Black and blue from standing in a public bus for three hours (!!!) yesterday on the way back of yet another really amazing weekend, I can’t do anything else than just sit in the shade at one of my favourite quiet spots in Colombo and write the fourth looong overdue chapter of this diary. This somewhat traumatizing experience did have one other positive result however. I have now mastered the Sri Lankan art of sleeping while standing in a driving vehicle. Wedged in between the hard plastic back of a seat and (in close physical contact with) three Sri Lankan men and my roommate I somehow found a way to relax and let go (or maybe get away from the harsh, warm and seemingly endless reality of this bus ride). With my bag on the floor between my feet, I leaned back on the seat behind me as far as possible, balancing myself so I could withstand any sudden movement, speedy turn-taking, or emergency brake our driver decided to do, without manually holding on to anything in the bus and yes, actually sleep. This must somehow be the influence of the mindful ways the Buddha teaches to the people in this country, it’s rubbing off on me.

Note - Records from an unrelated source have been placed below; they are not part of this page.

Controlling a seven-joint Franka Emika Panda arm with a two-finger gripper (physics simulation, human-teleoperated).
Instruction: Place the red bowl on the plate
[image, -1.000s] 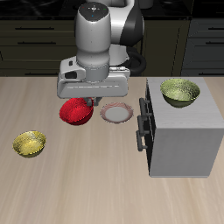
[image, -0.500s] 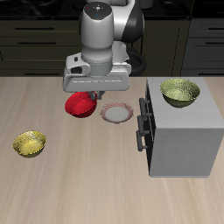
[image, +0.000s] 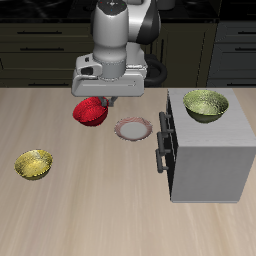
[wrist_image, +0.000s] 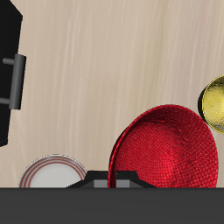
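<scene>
The red bowl (image: 89, 112) hangs tilted above the table, and my gripper (image: 106, 102) is shut on its rim. In the wrist view the red bowl (wrist_image: 171, 149) fills the space just ahead of the gripper, showing its speckled inside. The plate (image: 132, 129), with a pinkish-brown rim and pale centre, lies flat on the table beside and slightly below the bowl, nearer the grey cabinet. Part of the plate (wrist_image: 51, 172) also shows in the wrist view. The fingertips themselves are hidden behind the gripper body.
A grey cabinet (image: 206, 150) with a black handle (image: 163, 140) stands beside the plate, with a yellow-green bowl (image: 205, 105) on top. Another yellow-green bowl (image: 33, 164) sits on the table toward the front edge.
The gripper has risen with the red bowl, lifting it off the table and a little away from the front edge. The plate and both yellow-green bowls stayed put.
</scene>
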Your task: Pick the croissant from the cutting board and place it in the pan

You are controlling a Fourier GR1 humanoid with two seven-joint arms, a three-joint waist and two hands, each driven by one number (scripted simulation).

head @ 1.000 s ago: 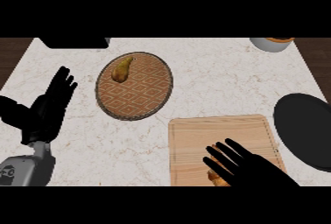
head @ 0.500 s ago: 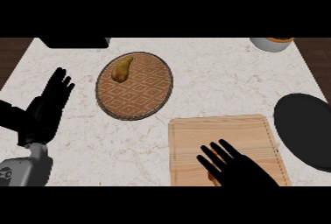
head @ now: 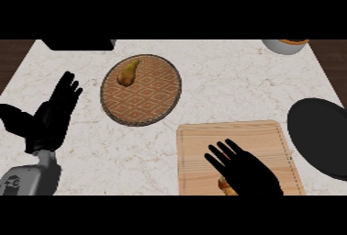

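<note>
The right hand (head: 247,172) covers nearly all of the croissant (head: 224,185); only a brown sliver peeks out at its left edge. The pan (head: 318,135) runs off the right edge, and a pale cup (head: 283,45) is cut at the top.

A kitchen counter, seen from above.

The marble top (head: 224,87) is white with thin veins. On it sit a wooden cutting board (head: 234,137), a black pan (head: 322,133), a round woven plate (head: 142,94) with a pear (head: 128,72), and a small cup (head: 284,46).

white marble counter (head: 230,87), dark wood floor (head: 13,55)
</note>
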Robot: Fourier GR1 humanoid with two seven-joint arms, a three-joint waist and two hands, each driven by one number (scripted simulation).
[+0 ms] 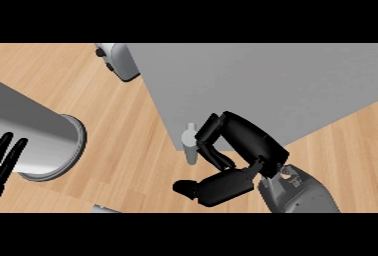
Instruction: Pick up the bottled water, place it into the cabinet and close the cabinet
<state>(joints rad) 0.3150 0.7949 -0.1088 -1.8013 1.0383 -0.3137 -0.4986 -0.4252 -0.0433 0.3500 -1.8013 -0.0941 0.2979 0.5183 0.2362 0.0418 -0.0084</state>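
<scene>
Roughly centre: bottled water (190, 145), slim, pale, upright on wooden worktop (125, 115), just at near edge of grey cabinet (258, 85). Judged light, stiff but smooth, tippy; best taken round mid-body. Right hand (236, 155) at 4 o'clock of bottle, fingers (208, 131) curled toward it, thumb low at 6; whether they touch or clasp it, can't tell. Left hand (10, 152) at 9 o'clock edge, fingers straight, resting. Others: big steel cylinder w/ rim (44, 145) at 9; toaster-like appliance (118, 60) at 11; small grey item (103, 209) at 7, unclear. Cabinet wall is the nearest obstruction.
</scene>
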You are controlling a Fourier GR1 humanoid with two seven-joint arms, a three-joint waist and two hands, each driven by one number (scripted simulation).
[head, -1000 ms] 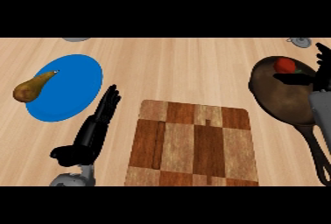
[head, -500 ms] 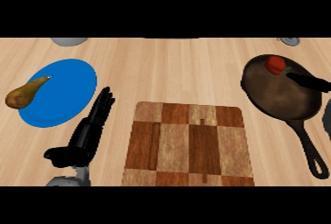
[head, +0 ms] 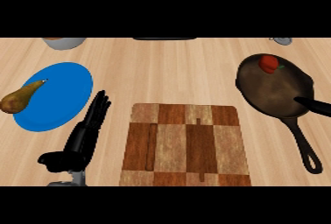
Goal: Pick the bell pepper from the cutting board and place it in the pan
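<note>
We see the red bell pepper [head: 269, 64] lying in the cast-iron pan [head: 275, 89] near the counter's far right corner. Our right hand [head: 315, 105] has pulled back toward the right edge, only fingertips showing, state unclear. Our left hand [head: 84, 135] rests straight-fingered beside the cutting board [head: 182, 144], unchanged.

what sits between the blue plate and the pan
In the head view, the wooden cutting board lies between the blue plate and the pan, with the left robot hand at the plate's edge.

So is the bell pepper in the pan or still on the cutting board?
In the pan: the bell pepper lies inside the pan, near its far rim.
</note>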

However, another situation in which this kind of self-control and patience comes in handy is the hospital where I’m doing my internship. There is a lot of waiting around to do there in hot and crowded wards, often underneath inexplicably turned off ceiling fans. So far I’ve been to internal medicine and children’s medicine and I might go to surgery soon.

My first day started with me looking at the enormous sign (see picture) on one of the outer walls of the hospital, put there to ‘help you to reach your location comfortably’. I didn’t get much time to memorize any of it, before I was nearly run over by a tuk that delivered an unconscious teenage girl right to the front door of the hospital. A couple of male nurses came out to hoist the girl out of the tiny backseat, onto a stretcher and wheeled her inside, off to the emergency ward. This emergency ward, I understood later, only has three beds. Sadly, there are loads of patients needing emergency care and so they are shipped off straight away to internal medicine, where, due to this policy, often two or three patients with varying diseases and medical urgency have to share a single bed. Five curtains were drawn in my first two days on this ward. Five times resuscitation was attempted on these patients with cardiac arrest, severe lung disease or blood poisoning and none of them made it. Apparently dying is the only way of getting any privacy.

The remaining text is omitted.